◆ What you will do: Locate the line bearing "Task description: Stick" in the material below, then reproduce it and each following line up to and including the line bearing "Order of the".

◆ Extracted data:
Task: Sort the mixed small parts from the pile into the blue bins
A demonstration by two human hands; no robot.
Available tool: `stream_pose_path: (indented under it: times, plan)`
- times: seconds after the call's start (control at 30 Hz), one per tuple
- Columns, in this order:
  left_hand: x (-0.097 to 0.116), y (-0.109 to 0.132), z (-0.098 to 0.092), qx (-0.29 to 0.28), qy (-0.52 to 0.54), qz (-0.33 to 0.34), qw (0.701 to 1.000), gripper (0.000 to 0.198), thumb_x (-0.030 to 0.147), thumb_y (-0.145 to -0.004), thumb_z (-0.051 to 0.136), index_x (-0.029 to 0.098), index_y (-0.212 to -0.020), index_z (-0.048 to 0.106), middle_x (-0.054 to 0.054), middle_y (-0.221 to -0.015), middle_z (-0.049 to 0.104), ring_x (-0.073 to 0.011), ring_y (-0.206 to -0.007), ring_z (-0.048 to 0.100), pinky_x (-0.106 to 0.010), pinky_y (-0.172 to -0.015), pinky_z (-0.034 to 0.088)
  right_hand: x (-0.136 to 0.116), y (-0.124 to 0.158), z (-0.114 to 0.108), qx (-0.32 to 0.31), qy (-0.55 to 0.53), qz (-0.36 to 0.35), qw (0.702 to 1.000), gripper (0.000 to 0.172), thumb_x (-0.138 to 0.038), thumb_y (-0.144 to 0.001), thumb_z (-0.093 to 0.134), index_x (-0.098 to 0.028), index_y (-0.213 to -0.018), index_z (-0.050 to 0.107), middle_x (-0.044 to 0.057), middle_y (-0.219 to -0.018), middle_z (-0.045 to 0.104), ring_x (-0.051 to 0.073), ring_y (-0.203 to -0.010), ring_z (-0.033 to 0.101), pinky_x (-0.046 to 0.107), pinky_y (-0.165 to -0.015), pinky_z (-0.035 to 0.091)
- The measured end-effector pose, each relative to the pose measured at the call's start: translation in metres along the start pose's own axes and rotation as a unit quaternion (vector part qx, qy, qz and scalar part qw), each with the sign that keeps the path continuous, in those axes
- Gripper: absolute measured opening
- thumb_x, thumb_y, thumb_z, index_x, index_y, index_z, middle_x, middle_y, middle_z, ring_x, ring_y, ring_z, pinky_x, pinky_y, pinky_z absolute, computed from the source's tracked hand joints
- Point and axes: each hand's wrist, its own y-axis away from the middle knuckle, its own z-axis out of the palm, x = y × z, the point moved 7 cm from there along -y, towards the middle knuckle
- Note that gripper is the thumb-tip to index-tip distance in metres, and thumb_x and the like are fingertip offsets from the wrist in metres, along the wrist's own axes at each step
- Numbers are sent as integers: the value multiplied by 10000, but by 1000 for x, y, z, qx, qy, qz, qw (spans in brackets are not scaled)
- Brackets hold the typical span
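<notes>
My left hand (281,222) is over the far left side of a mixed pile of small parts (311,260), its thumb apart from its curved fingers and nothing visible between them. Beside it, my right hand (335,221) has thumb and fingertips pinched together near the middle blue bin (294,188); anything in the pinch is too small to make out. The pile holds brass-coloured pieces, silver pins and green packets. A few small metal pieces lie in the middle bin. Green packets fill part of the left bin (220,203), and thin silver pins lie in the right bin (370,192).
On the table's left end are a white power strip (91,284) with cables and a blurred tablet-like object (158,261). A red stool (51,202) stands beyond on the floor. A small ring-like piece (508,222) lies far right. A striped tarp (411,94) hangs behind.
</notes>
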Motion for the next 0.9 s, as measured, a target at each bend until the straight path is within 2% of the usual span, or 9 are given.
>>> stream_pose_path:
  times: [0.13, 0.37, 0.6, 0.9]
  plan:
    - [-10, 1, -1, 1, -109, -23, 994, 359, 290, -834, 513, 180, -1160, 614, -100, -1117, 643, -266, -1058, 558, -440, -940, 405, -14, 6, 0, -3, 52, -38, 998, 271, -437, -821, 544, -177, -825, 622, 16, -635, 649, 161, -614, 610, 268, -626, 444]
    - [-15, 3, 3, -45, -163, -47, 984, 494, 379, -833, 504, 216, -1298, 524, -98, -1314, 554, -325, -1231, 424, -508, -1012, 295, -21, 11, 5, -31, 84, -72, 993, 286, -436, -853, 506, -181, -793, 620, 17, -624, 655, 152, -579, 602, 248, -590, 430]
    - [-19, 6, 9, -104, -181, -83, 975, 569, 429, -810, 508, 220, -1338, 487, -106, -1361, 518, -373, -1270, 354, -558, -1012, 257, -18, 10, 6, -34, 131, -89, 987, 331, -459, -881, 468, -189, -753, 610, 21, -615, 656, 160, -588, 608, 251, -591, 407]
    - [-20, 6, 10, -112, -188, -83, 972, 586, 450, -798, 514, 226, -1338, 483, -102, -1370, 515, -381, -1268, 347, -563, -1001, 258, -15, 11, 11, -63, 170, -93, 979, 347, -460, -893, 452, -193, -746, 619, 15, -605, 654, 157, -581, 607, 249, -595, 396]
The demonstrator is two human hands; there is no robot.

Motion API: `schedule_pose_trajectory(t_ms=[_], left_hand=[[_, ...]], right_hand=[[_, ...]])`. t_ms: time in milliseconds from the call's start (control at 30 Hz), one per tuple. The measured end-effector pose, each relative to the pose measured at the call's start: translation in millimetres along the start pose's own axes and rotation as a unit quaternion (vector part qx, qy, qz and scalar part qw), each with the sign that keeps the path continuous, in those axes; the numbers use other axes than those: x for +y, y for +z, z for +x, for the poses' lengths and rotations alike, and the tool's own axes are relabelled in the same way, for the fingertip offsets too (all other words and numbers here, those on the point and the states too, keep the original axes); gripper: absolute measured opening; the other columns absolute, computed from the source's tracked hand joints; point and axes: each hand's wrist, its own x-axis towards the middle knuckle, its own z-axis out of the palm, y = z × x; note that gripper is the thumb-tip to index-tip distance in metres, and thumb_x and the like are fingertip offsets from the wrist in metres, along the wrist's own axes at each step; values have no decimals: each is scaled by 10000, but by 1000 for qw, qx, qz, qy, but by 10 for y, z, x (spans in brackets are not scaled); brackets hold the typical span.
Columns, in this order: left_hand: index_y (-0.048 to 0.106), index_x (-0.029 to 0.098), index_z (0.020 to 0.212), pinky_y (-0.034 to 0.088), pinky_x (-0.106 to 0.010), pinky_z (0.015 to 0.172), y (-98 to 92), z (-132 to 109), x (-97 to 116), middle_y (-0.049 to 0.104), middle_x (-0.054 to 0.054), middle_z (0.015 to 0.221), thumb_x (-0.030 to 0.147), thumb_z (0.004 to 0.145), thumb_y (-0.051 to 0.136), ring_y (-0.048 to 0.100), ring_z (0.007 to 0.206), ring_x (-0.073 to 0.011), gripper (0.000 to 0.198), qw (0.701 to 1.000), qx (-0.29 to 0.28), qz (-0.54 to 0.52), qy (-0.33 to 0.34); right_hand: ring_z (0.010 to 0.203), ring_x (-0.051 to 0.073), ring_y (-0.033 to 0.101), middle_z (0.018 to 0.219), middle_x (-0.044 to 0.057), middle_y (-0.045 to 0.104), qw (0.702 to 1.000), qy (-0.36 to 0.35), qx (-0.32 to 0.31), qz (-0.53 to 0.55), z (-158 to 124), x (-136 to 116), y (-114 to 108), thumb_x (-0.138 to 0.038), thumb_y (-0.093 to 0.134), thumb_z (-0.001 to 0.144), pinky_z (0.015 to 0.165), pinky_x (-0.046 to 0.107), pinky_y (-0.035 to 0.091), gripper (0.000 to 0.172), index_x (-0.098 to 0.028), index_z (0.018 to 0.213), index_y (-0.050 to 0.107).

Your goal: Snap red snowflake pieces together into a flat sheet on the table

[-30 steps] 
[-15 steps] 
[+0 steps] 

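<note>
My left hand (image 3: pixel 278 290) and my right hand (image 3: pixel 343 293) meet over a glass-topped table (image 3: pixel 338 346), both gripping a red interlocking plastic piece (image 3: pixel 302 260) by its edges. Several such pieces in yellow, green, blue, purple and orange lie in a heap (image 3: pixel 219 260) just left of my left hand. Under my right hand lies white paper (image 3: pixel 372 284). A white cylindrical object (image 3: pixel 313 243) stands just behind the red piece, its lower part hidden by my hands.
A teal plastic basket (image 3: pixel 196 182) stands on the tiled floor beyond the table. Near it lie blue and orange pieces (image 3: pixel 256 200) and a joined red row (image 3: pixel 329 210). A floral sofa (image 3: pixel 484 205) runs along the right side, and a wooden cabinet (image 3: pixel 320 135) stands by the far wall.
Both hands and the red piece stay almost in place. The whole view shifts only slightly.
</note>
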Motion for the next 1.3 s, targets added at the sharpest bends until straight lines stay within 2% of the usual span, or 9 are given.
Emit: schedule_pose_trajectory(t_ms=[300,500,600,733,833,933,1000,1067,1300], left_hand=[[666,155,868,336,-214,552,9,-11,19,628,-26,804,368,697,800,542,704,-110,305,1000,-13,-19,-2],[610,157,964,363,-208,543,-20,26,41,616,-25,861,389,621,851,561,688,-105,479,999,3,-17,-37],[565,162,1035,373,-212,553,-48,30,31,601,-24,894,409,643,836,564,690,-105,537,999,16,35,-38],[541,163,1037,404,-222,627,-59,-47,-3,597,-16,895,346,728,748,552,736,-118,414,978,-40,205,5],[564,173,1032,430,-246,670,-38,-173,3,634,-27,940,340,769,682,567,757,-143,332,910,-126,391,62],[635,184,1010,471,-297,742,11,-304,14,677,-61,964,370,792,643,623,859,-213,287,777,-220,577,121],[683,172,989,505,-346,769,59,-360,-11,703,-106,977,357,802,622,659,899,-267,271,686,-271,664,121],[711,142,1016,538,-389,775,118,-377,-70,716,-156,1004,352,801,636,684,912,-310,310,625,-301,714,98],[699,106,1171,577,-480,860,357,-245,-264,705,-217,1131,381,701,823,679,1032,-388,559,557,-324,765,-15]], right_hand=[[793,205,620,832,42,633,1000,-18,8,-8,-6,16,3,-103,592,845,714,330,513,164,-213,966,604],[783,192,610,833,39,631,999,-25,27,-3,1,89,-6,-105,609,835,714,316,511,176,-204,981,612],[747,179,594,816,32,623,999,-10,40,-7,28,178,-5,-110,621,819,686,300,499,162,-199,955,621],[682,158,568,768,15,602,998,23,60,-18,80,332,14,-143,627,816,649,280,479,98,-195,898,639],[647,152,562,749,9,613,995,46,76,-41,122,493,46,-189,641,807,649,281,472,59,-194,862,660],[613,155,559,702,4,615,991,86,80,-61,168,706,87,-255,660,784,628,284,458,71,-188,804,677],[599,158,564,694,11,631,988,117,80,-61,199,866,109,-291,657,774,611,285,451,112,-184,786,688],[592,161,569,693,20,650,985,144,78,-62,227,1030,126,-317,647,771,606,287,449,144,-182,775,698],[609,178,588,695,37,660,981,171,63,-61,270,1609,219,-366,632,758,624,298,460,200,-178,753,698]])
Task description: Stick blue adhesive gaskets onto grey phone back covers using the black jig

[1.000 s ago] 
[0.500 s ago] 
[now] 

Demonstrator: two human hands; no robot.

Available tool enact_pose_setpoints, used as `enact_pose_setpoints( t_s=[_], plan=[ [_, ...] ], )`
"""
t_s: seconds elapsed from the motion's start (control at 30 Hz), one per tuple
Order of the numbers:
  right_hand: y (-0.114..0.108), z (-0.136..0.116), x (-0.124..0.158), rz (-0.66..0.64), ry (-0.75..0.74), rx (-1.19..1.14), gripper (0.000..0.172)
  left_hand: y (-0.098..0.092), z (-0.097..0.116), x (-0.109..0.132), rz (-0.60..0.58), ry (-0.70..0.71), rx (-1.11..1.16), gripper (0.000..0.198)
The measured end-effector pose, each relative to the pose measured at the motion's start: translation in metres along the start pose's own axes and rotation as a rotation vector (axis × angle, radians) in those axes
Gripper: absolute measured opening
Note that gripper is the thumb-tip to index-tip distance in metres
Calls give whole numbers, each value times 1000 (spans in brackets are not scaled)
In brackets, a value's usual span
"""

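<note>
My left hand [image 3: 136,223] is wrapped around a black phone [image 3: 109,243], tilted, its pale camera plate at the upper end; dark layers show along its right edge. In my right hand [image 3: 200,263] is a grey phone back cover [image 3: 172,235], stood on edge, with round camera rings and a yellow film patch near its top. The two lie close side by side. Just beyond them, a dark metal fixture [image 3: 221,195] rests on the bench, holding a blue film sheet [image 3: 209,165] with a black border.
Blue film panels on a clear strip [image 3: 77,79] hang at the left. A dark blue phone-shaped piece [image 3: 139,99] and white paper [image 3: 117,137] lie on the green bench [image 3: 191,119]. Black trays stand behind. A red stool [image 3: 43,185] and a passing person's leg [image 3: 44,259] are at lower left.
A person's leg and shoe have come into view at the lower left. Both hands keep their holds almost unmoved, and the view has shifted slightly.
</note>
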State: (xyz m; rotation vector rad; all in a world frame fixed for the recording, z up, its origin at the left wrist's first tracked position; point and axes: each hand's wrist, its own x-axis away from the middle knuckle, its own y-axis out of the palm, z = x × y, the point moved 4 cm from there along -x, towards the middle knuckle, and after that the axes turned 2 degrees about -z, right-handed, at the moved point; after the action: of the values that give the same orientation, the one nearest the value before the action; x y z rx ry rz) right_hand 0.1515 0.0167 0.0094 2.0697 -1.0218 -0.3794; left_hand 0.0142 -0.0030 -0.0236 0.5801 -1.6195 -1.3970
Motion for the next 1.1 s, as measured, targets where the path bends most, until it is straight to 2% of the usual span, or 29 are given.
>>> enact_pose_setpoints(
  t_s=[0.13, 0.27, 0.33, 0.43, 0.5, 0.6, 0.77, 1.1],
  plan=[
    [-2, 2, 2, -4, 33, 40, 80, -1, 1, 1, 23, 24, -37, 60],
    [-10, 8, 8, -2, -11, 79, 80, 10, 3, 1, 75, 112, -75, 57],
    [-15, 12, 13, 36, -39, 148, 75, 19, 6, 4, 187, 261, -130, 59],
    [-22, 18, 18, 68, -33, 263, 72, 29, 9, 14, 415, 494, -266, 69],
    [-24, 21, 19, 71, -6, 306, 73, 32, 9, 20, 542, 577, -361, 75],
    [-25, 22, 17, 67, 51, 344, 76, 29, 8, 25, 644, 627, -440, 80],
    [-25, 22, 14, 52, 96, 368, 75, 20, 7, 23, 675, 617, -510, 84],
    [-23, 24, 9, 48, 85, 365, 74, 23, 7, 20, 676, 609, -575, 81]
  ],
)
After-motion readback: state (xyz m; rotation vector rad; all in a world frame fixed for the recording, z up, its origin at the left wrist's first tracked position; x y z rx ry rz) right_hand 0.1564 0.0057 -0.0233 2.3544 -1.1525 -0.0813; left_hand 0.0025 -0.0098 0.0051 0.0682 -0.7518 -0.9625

◆ Result for this task:
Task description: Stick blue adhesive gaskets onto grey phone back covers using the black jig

[1.000 s ago] 
[0.500 s ago] 
[now] 

Demonstrator: two human hands; no robot.

Available tool enact_pose_setpoints, used as `enact_pose_setpoints( t_s=[_], plan=[ [_, ...] ], )`
"""
t_s: seconds elapsed from the motion's start (control at 30 Hz), one per tuple
Order of the numbers:

No further response is needed.